Major Complaints About the Plot
The people who are not enamored with this book fall into one of two categories:
T;ldr (too long, didn’t read)
Hardcore mystery readers
Many of the complaints focus on its length – 500 pages – and how slow the build is for the plot. It is not a small book and Sayers’ prose is beautiful, but also dense. The action moves slowly as well. Most of the first half of the book is filled with conversations, adventures, and a few random night escapades as everyone runs around like chickens with their heads cut off.
Peter Wimsey, the sleuth, doesn’t make an appearance until past the halfway mark. Even then, he’s not front and center in the plot at all, except in Harriet’s thoughts and in revealing the poison pen writer at the end. This book isn’t about him, except for his interest in Harriet.
Yes, the mystery action is tame compared to other mysteries, where the body flops on the page within the first act. There is no body here, at least not a physical one, and no murder. Yes, the poison pen escalates, but not until the last quarter of the book and even then, it’s tame in comparison to the other Peter Wimsey books, let alone another author.
If you’re looking for a standard mystery, this is not that book. And so, your complaint is valid, especially if you only read it because everyone touts it as a masterpiece of the Golden Age of Crime. I get it; you were sold a different tale than the one the book holds.

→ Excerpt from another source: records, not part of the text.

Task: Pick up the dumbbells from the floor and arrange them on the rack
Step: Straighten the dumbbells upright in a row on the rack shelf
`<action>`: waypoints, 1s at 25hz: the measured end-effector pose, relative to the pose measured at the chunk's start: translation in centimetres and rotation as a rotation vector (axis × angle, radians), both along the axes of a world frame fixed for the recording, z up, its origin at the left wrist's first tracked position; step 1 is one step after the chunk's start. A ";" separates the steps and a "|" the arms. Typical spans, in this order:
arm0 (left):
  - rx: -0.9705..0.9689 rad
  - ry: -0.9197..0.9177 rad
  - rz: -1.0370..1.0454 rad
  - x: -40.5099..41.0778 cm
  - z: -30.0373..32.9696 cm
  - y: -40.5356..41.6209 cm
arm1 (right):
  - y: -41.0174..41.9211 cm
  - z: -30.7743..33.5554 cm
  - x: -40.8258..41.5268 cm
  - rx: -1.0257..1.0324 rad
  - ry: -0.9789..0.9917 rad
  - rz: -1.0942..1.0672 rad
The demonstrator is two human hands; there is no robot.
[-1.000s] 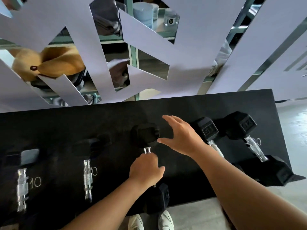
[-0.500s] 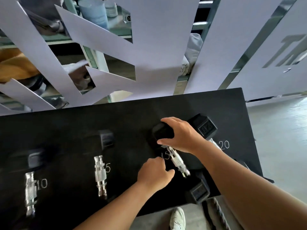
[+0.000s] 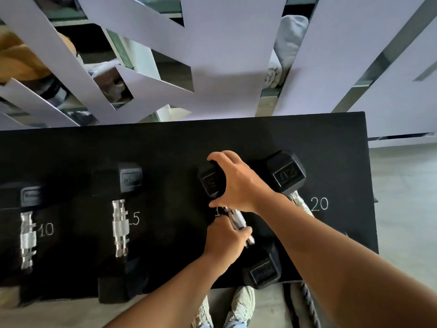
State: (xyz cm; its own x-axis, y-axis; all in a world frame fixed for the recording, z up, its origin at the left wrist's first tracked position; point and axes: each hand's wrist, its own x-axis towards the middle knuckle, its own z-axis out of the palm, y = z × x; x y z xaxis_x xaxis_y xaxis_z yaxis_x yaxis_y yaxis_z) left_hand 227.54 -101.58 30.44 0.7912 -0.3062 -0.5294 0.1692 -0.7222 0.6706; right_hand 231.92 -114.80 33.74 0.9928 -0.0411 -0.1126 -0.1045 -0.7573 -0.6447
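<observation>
A black rack top point(image 3: 165, 143) with chalked weight numbers carries several black hex dumbbells with chrome handles. The dumbbell point(image 3: 263, 268) in the third slot lies slanted, its near head at the rack's front edge. My left hand point(image 3: 225, 237) is closed around its chrome handle. My right hand point(image 3: 238, 183) cups the dumbbell's far head from above, fingers curled over it. To the right lies the dumbbell point(image 3: 287, 172) by the "20" mark, partly under my right forearm. Further left rest the dumbbell point(image 3: 120, 223) by the "15" mark and the dumbbell point(image 3: 28, 233) by the "10" mark.
Behind the rack stands a white cut-out panel point(image 3: 231, 55) with shelving and cloth items showing through its gaps. My shoes point(image 3: 236, 306) are on the pale floor below the rack's front edge, beside a thick rope point(image 3: 307, 304). Bare floor lies to the right.
My view has shifted right along the rack. My right hand has come down onto the far head of the slanted dumbbell, and my left hand has closed on its handle.
</observation>
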 end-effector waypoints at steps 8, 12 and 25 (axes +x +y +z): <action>0.004 -0.058 0.002 0.5 0.4 0.5 | 0.4 0.3 -0.1 0.031 -0.058 -0.101; 0.063 -0.097 -0.101 2.2 0.1 3.2 | 1.5 -0.1 -0.5 0.027 -0.062 -0.291; 0.106 -0.175 -0.311 2.9 0.4 3.9 | 1.9 1.8 -0.8 -0.043 0.026 -0.280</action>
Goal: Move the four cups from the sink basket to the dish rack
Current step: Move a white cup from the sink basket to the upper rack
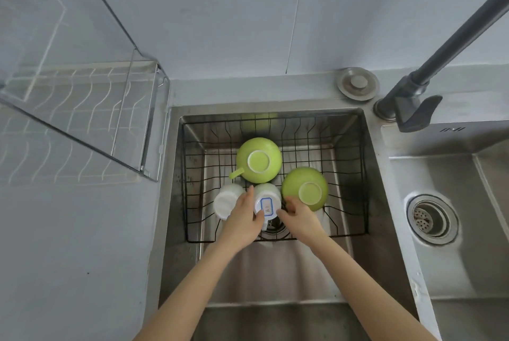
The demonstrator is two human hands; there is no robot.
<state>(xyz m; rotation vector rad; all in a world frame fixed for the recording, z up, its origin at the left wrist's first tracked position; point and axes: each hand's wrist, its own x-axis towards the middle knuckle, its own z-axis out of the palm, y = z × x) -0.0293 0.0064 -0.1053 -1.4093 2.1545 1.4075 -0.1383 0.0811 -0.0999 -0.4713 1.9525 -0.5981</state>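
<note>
A black wire sink basket [349, 175] sits in the left sink and holds several upturned cups. Two are green: one with a handle [259, 160] at the back, one [305, 188] at the right. Two are white: a plain one [227, 200] at the left and a labelled one [266, 200] in the middle. My left hand [243, 219] wraps the left side of the labelled white cup, thumb under its base. My right hand [298, 215] touches that cup's right side, fingers curled. The silver dish rack [82, 120] stands on the counter at the left, with nothing in it.
A dark faucet [418, 93] rises at the back right, its spout running to the upper right. A sink plug [357, 83] lies on the ledge behind the sink. A second sink with a drain strainer [431, 219] is at the right. A grey wall stands behind.
</note>
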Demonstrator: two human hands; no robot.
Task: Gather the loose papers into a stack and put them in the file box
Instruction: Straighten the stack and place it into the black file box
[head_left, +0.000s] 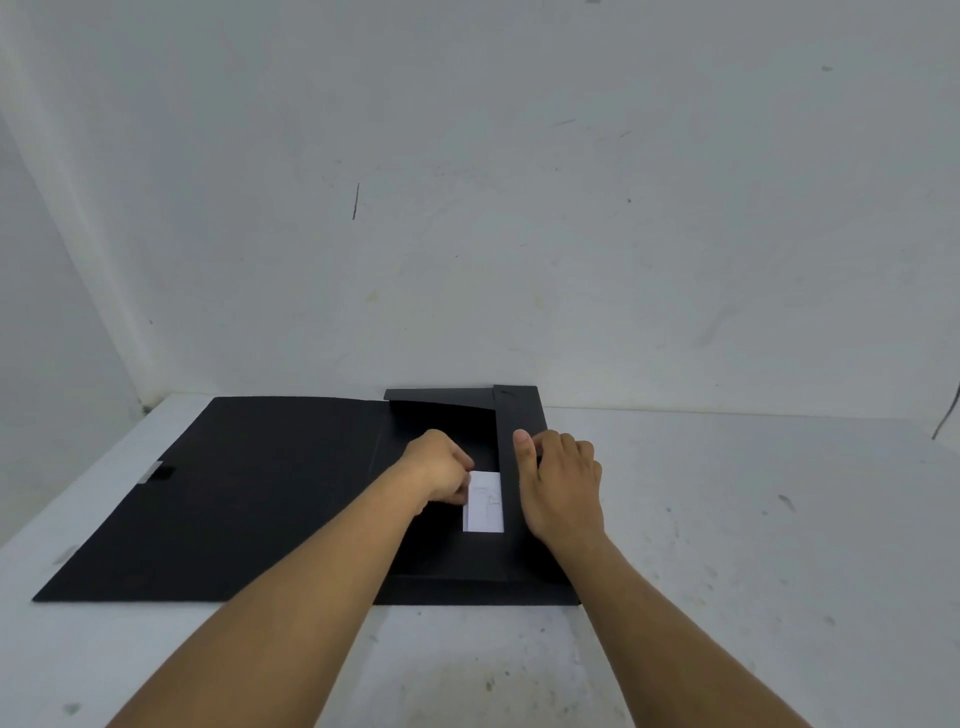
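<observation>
Hands (441, 465) (563, 480) — papers (484, 503) between, inside file box (260, 493)

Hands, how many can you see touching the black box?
2. The left hand is inside the file box, fingers on the white papers. The right hand grips the box's side flap. More papers may hide underneath.

1 file box (249, 493), 1 paper stack (485, 506), 2 hands
</observation>
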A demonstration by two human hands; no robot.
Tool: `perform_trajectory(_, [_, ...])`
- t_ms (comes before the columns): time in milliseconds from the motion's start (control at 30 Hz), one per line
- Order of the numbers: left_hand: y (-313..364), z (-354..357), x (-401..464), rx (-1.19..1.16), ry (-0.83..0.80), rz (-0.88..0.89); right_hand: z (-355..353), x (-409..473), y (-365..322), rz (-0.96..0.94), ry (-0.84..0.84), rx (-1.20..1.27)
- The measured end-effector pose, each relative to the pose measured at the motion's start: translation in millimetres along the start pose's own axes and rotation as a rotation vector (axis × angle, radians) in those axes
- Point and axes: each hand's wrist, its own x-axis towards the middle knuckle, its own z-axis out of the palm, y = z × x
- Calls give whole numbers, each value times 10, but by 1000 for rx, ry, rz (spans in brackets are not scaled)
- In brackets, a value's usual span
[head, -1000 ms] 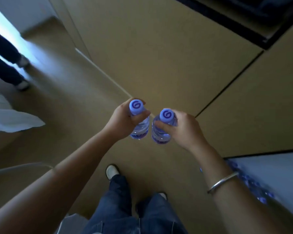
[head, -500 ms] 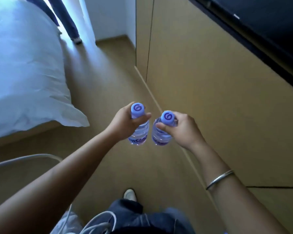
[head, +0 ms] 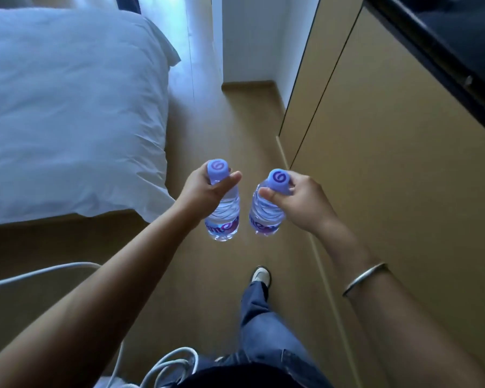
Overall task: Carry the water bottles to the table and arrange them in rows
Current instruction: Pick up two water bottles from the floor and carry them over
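Each grip pinches one bottle high at the neck: left hand holds left bottle, right hand right bottle. The bottles hang close together; I think a swing while walking could knock them and loosen a hold.

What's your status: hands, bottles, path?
Left hand and right hand each grip one bottle near the cap. No table visible. Floor ahead open.

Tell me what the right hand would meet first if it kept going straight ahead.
Probably nothing near: the right hand, holding its bottle, points along bare floor beside the wood panelling. The far wall comes first, though depth is unclear.
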Motion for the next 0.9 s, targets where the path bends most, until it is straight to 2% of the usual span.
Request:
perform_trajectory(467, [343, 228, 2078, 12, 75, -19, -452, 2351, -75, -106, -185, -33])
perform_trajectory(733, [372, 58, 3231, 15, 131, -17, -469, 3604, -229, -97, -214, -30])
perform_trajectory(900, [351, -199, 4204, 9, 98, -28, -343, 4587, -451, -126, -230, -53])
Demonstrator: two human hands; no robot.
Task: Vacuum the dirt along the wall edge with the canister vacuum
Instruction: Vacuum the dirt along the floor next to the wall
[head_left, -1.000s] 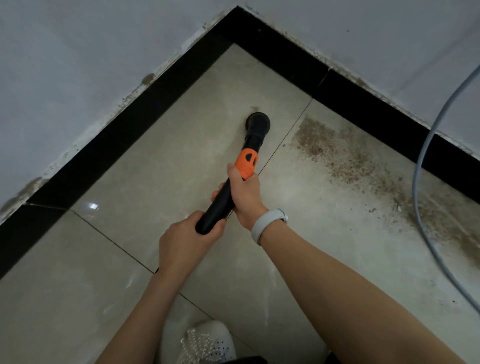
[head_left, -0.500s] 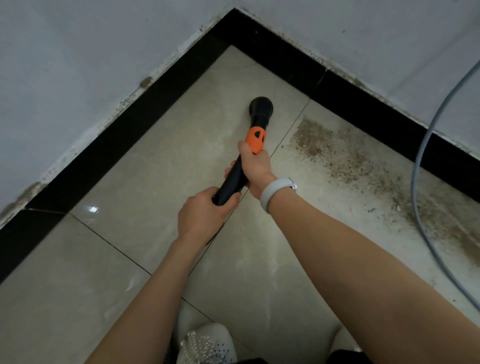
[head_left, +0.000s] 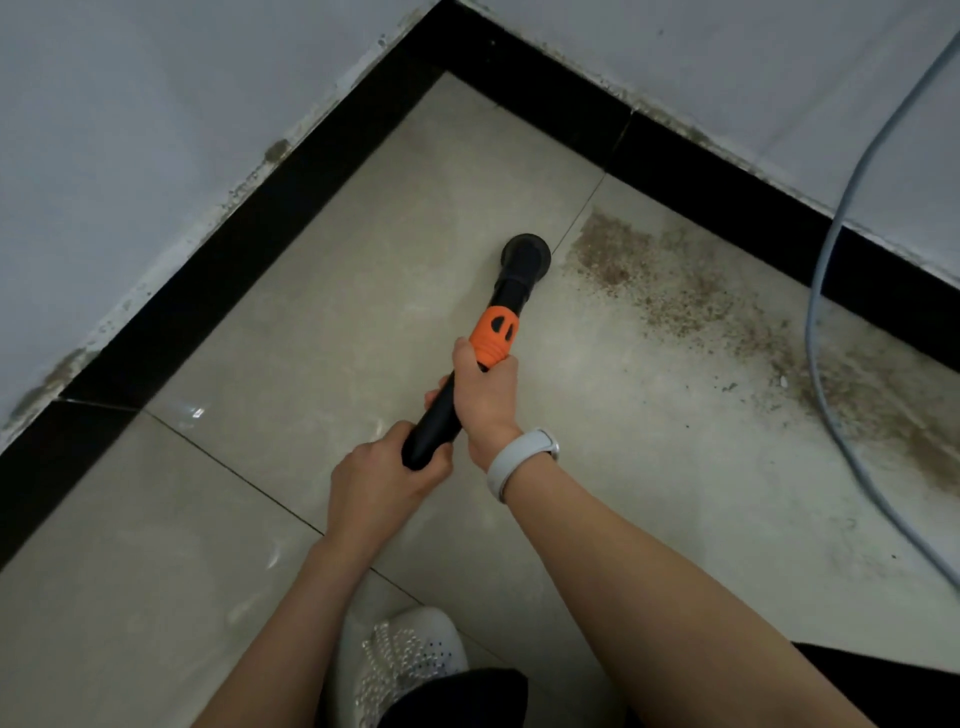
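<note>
Room corner, seen from above. Walls (head_left: 130, 130): pale grey-white, paint chipped and stained at bottom edge. Skirting (head_left: 291, 208): black, glossy, runs along both walls, meets at corner. Floor (head_left: 156, 571): beige tiles, thin dark grout lines, small light glare at left.

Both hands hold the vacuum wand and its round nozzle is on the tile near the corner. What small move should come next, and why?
Probably sweep the nozzle a little to the right, onto the brown dirt. The nozzle rests just left of the dirt's near edge, and the band still runs along the black skirting. The left hand and right hand already grip the wand.
</note>
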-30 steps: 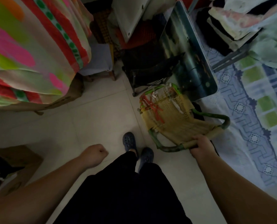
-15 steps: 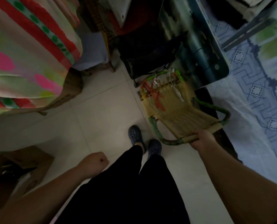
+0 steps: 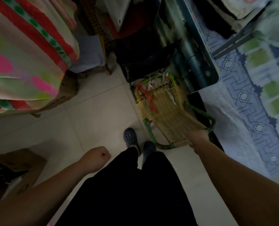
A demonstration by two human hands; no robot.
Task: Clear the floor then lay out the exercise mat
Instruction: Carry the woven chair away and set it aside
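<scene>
A small woven chair (image 3: 169, 113) with a green metal frame and red cords stands tilted on the pale tiled floor (image 3: 93, 115), close to the bed's edge. My right hand (image 3: 198, 138) is closed on the near top edge of its woven back. My left hand (image 3: 97, 156) hangs as an empty fist to the left of my legs, apart from everything. No exercise mat is in view.
A bed with a blue patterned sheet (image 3: 249, 103) fills the right. A dark glossy board (image 3: 194, 51) leans beyond the chair, with black clutter (image 3: 140, 51) beside it. Bright striped bedding (image 3: 21, 54) lies over a cardboard box at left. Another box (image 3: 19, 170) sits bottom left.
The woven chair has shifted away from me towards the dark board, with my right hand still on its back. My feet have stepped forward a little. The left fist stays as it was.
</scene>
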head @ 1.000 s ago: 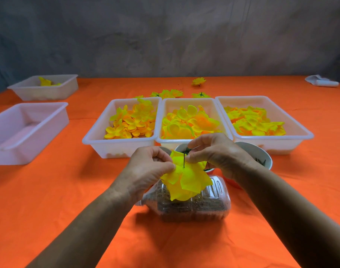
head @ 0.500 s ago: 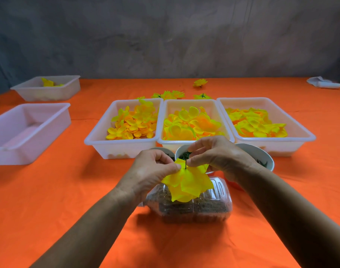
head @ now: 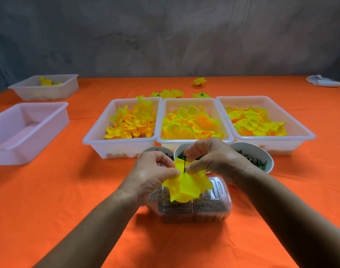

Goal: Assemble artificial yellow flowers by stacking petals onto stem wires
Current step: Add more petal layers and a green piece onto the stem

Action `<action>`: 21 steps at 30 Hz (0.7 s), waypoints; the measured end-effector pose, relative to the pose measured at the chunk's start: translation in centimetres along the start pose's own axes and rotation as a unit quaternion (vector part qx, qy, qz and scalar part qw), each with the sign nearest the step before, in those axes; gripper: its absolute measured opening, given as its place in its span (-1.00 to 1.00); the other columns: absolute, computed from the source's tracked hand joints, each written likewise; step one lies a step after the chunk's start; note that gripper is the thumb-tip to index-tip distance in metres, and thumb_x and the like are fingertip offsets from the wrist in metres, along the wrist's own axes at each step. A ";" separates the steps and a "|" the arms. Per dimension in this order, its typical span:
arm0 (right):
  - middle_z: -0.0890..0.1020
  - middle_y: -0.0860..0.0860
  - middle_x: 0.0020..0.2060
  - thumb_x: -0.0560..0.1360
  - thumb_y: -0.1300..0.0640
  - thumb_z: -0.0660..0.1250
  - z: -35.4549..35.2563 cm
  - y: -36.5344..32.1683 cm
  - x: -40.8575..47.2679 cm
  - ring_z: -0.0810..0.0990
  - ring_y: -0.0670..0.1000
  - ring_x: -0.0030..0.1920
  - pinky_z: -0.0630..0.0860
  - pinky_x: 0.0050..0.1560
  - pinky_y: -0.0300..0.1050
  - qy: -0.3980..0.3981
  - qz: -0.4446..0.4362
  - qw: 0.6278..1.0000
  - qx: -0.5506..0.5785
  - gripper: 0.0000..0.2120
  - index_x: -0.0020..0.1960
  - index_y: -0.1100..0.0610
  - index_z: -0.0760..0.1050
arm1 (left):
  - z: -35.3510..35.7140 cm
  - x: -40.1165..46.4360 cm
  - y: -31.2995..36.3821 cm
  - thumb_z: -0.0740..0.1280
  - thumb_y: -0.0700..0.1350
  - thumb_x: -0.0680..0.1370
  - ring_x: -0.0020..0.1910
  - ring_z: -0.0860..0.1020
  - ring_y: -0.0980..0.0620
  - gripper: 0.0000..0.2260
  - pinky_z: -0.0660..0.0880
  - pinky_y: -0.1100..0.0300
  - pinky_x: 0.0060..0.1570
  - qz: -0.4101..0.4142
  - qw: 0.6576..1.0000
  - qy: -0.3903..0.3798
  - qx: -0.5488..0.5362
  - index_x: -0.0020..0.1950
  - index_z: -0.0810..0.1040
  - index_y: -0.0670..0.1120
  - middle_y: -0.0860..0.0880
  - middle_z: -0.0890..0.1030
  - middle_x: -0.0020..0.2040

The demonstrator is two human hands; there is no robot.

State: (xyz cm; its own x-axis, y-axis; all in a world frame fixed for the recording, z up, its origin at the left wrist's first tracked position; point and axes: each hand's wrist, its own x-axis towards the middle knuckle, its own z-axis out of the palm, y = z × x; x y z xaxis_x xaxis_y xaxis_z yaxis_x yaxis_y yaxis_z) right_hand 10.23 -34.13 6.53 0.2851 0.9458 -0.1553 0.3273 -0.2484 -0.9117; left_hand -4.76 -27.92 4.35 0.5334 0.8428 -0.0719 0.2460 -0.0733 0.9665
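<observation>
Threading in progress: left hand pinches yellow petal stack, right hand pinches stem wire, above clear box. Few finished flowers behind trays; many petals left.

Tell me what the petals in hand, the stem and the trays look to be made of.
Yellow petals: probably thin synthetic fabric, matte; they fold softly with crisp cut edges.
Stem: thin, dark green, straight; looks plastic-coated, core not visible.
Trays, e.g. middle tray: translucent white moulded plastic, slightly glossy, with rolled rims; contents show faintly through the walls.
</observation>
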 end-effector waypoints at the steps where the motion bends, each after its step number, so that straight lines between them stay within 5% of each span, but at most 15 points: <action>1: 0.62 0.04 -0.13 0.28 0.39 0.51 0.0 0.1 0.1 0.55 -0.16 -0.25 0.39 -0.51 -0.46 0.001 0.001 1.000 -0.003 -0.69 -0.20 0.03 0.54 | 0.0 0.0 0.0 0.48 -0.36 0.36 -0.40 0.45 0.09 -0.83 0.40 0.42 -0.46 0.000 1.000 -0.001 0.001 -0.29 0.54 -0.15 -0.04 0.49 -0.41; 16: 0.62 0.01 -0.20 0.33 0.36 0.48 -0.4 0.3 0.5 0.56 -0.07 -0.24 0.38 -0.35 -0.25 -0.024 0.058 0.998 0.022 -0.76 -0.14 0.07 0.57 | -0.3 0.1 -0.4 0.51 -0.28 0.35 -0.38 0.42 0.08 -0.86 0.37 0.38 -0.44 -0.002 1.000 -0.003 0.028 -0.28 0.55 -0.15 -0.05 0.47 -0.41; 21: 0.61 0.00 -0.29 0.35 0.42 0.43 -0.7 0.6 0.6 0.57 -0.19 -0.46 0.40 -0.51 -0.37 -0.028 0.072 0.995 0.059 -0.77 -0.11 0.13 0.58 | -0.2 0.1 -0.7 0.52 -0.24 0.35 -0.41 0.38 0.06 -0.86 0.30 0.32 -0.46 0.016 0.998 0.014 0.059 -0.27 0.56 -0.16 -0.08 0.45 -0.40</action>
State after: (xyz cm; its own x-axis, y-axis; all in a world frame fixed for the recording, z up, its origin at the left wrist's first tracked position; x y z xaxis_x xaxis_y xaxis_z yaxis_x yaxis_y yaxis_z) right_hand 11.20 -33.81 6.19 0.2700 0.9133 -0.3049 0.1780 -0.3585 -0.9164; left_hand -5.08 -27.69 3.75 0.5200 0.8535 -0.0337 0.3244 -0.1608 0.9322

Another complaint is that Harriet spends most of the book waiting for something to happen instead of detecting. As a mystery writer by profession, she drastically fails at detecting. Peter says that it’s because she’s too close to it, but I also wonder if it’s due to the age when it was written – between the two wars – when men were still seen as heroes. Or if Sayers was worried she’d lose the ability to use Peter Wimsey as a detective if she allowed Harriet to solve it. Either way, Harriet captures what happens when and to whom, which allows Peter to identify the perpetrator.
But I can see why people may find it boring. (I don’t, by the way, find it boring.)
To Sum Up (Too Late!)
I love this book for its depth, its themes, its setting at Oxford. The previous time I read it (a year ago or so) prompted me to find other mysteries set in Oxford or Cambridge, because I loved how rich the culture and world building was in this book.
Yes, it is slow and the mystery is non-existent, but this book was written at a time when: women at Oxford was a fragile endeavor; women were just beginning to split domestic duties with employment; being intellectual or an academic as a woman meant something more than just you were intelligent; society was just starting to figure out how to navigate this new normal. For all these reasons, I love this book. But honestly, I just really love the story.
Dorothy Leigh Sayers was a renowned British author, translator, student of classical and modern languages, and Christian humanist.
Dorothy L. Sayers is best known for her mysteries, a series of novels and short stories set between World War I and World War II that feature English aristocrat and amateur sleuth Lord Peter Wimsey. However, Sayers herself considered her translation of Dante’s Divina Commedia to be her best work. She is also known for her plays and essays.